Migraine is a neurological disorder, and is known to cause head pain as well as  things like nausea and sensitivity to light and sound. When you’re unable to get out of bed or go outside, and when your migraine doesn’t seem to have a specific “cause” or trigger, it may look like you are depressed or that your migraine is caused by depression (when it could actually be the other way around).

“I’ve been diagnosed with depression three times. I actually have chronic migraine (25+ years now) and insomnia. The ‘depressive’ states are when I can barely move, think or talk without being nauseated for weeks or months on end,” Sheri Peterson Hildreth said. “I guess I’m just a little too honest when I fill out those symptom forms and cry in front of professionals because of the pain and frustration in not finding a treatment that works.”

9. Lyme Disease

Not everyone in the medical community believes chronic Lyme disease exists, so if a person doesn’t test positive, they may be assumed to have depression if doctors can’t figure out any other potential cause of their symptoms (even though Lyme tests are not always reliable).

“For only 50 years I was misdiagnosed with mental illness, including depression and generalized anxiety disorder and other things. The root was late-stage Lyme disease only diagnosed three years ago at age 67,” Marcia Mehlman said. “I wish doctors would test for infections, such as caused by Lyme…”

10. Hypothyroidism

People with hypothyroidism have an underactive thyroid that is not producing enough thyroid hormone. This can lead to symptoms like fatigue, dry skin, brain fog, feeling cold and even depression itself. However, testing your thyroid levels and treating hypothyroidism can help improve symptoms.

Malina M. said a sign of her hypothyroidism was “being super exhausted all the time, gaining weight despite starving myself and slowly spiraling into depression. My mum was telling the doctors that I had an underactive thyroid years before I got diagnosed.”

11. ADHD

ADHD is occasionally misdiagnosed as depression, and vice versa, because many of the symptoms overlap — feeling fatigued at the end of the day, difficulty concentrating, forgetfulness, low motivation and feeling worthless.

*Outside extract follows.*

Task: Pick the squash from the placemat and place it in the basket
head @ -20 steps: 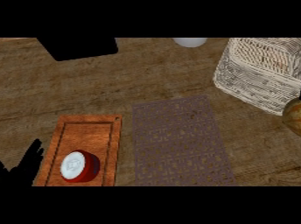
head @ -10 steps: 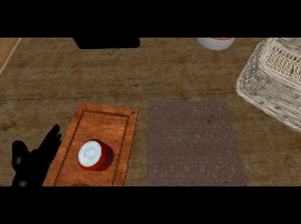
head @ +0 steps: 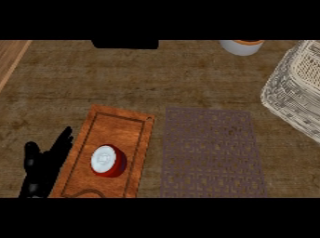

“For many years I was misdiagnosed with major depressive disorder and generalized anxiety disorder. None of the antidepressants or anti-anxiety meds ever worked for. I took a lot of different ones. Eventually, I started ADHD meds and was diagnosed with that,” Ginny Parrett said. “The anxiety almost completely disappeared and I no longer struggled with depression. According to the psychiatrist, while on medication I no longer qualified for any diagnosis.”